Friday, July 1, 2011

Country Ham and Red-Eye Gravy

This is from Paula Deen's son's recipes.  If this don't tickle your fancy, nothing will.  Wow, this sounds so, good.  Not sure that Memma made it this way.  She made the have and the gravy, but we never had the grits.  Grits (Girls Raised in the South ---could not resist) were not a part of North Alabama cuisine, at least for us it wasn't.

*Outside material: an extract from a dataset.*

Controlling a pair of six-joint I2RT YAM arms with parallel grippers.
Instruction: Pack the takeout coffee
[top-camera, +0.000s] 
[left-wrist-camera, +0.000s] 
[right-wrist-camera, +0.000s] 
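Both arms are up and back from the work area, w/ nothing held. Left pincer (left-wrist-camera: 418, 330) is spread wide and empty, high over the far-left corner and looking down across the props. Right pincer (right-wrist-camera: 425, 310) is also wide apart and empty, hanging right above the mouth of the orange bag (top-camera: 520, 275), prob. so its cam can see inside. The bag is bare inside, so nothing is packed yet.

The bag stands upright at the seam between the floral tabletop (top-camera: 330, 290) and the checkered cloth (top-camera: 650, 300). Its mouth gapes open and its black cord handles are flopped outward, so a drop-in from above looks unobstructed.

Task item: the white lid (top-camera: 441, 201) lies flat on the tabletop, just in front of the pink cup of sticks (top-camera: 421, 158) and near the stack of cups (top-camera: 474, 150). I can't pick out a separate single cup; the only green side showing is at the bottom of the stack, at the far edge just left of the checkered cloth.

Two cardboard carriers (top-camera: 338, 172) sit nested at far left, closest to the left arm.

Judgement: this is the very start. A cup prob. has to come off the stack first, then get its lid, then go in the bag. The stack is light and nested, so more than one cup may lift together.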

1 bone-in low-sodium fully-cooked ham steak (about 1 1/2 pounds)
1 teaspoon butter
1 teaspoon all-purpose flour
1/2 cup strong brewed coffee
1/4 cup beef broth
1 teaspoon packed light brown sugar
4 cups water
1 cup quick-cooking grits
1/4 teaspoon salt
Spray a large nonstick skillet with nonstick spray and set over medium-high heat. Add the ham and cook 4 minutes. Turn and cook until the ham is browned and heated through, about 4 minutes longer. Transfer to a plate.

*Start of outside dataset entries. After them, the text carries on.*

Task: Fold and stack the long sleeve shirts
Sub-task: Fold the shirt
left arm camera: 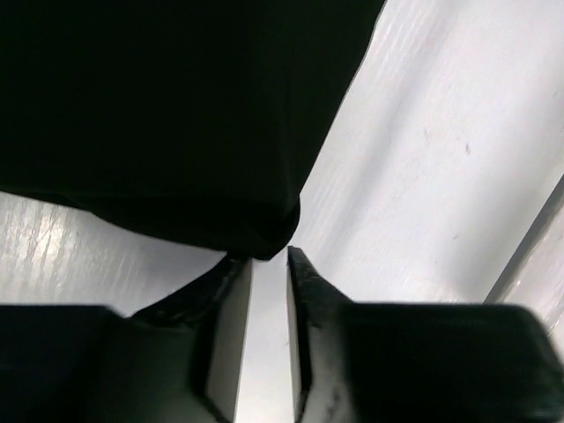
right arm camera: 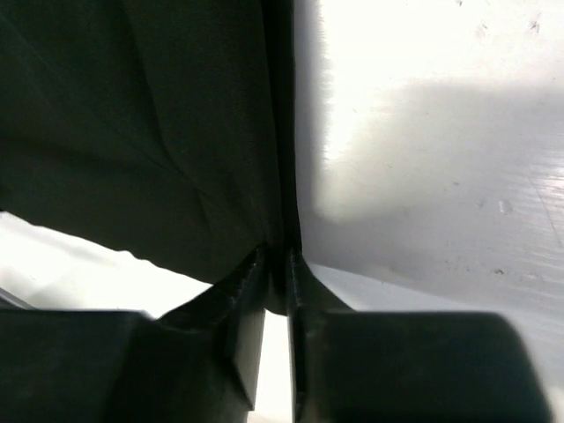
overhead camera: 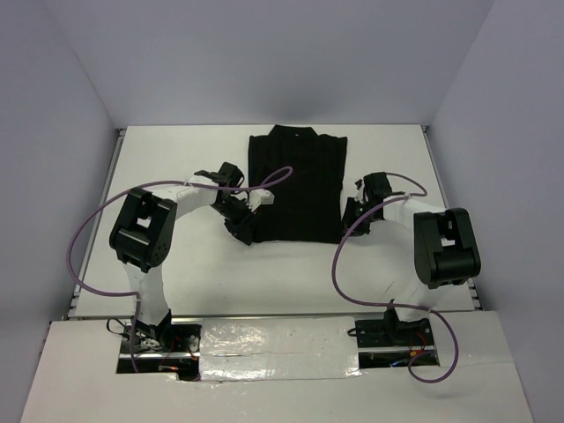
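Black long sleeve shirt (overhead camera: 295,187) lies flat on the white table (overhead camera: 167,150), sleeves apparently tucked into a narrow rectangle, collar far; left pincer (left arm camera: 270,257) narrowly parted at its near-left corner, right pincer (right arm camera: 280,257) narrow at the near-right hem, grip uncertain; crosswise fold and stacking likely remain.

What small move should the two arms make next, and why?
Probably close the left gripper and right gripper on the black shirt: each sits at a near corner, jaws slightly apart, fabric at the tips.
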Controlling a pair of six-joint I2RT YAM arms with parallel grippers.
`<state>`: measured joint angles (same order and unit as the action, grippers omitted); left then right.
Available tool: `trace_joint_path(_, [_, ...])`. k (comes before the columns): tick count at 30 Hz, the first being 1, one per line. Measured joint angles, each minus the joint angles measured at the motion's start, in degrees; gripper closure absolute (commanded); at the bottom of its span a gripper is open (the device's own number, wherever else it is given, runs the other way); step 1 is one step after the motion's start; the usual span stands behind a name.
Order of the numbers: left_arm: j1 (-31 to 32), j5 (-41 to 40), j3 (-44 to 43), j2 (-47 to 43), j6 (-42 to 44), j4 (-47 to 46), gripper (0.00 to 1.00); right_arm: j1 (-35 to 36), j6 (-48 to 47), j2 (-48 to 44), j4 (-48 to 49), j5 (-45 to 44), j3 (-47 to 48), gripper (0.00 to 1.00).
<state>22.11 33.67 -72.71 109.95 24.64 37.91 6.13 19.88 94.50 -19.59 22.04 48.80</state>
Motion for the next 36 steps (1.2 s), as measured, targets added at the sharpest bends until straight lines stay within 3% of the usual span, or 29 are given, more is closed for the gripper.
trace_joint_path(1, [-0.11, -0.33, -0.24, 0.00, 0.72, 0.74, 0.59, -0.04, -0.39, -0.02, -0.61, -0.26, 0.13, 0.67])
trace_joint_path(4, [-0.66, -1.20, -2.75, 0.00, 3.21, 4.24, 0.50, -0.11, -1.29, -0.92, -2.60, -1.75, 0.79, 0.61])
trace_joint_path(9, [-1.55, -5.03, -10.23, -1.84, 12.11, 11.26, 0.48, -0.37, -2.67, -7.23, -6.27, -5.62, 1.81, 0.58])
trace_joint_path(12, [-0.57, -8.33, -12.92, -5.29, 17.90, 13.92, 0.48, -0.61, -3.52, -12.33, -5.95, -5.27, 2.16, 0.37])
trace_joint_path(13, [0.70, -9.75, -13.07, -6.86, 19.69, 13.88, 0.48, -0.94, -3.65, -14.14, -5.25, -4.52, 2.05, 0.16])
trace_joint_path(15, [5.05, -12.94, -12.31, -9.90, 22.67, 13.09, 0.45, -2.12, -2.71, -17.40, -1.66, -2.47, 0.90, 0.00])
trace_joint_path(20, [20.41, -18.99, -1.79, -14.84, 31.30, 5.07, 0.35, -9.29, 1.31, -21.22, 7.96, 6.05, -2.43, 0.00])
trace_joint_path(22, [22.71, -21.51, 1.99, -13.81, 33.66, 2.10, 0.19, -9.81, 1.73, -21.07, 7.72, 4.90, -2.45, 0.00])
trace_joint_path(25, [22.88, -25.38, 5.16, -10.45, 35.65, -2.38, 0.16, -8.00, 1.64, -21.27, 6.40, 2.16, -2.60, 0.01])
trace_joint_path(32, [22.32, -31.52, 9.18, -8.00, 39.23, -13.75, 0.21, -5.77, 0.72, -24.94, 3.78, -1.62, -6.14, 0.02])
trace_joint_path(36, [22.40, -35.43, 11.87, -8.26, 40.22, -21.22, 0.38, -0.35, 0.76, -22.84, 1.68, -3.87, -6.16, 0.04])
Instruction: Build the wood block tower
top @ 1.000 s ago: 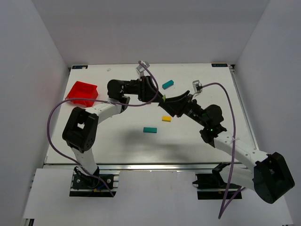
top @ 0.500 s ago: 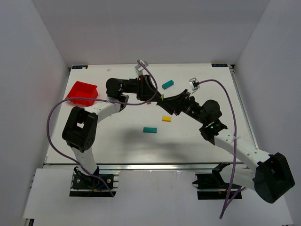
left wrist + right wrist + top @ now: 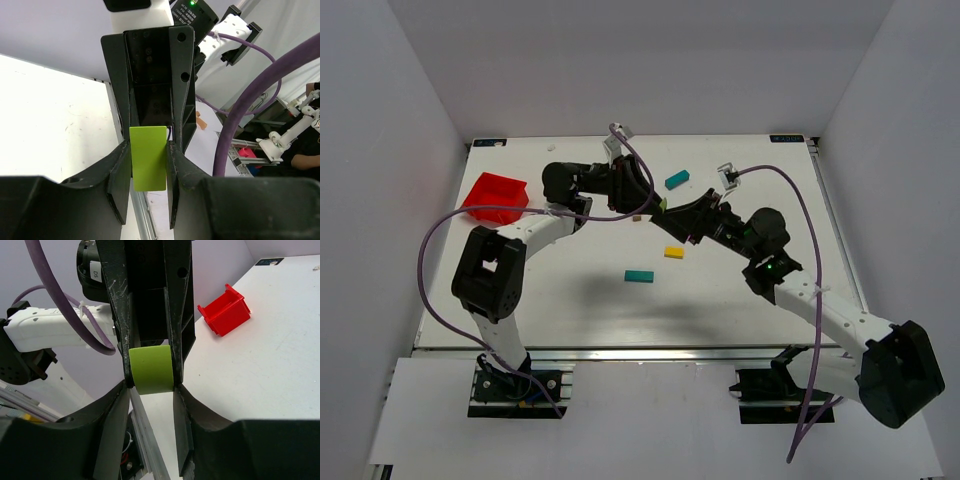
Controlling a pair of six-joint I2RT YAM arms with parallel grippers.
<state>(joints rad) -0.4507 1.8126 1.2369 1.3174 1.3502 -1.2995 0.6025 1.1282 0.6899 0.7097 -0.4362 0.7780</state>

Add the butter to the skillet and heat over medium heat. Stir in the flour; cook 1 minute. Whisk in the coffee, broth, and sugar; bring to a boil. Reduce the heat and simmer, stirring, until the sauce begins to thicken slightly, about 1 minute. Return the ham to the skillet; heat through.
Meanwhile, to make the grits, bring the water to a boil in a medium saucepan. Slowly whisk in the grits and salt. Reduce the heat and simmer, covered, stirring occasionally, until thickened, about 5 minutes. Remove from the heat. Serve with the ham.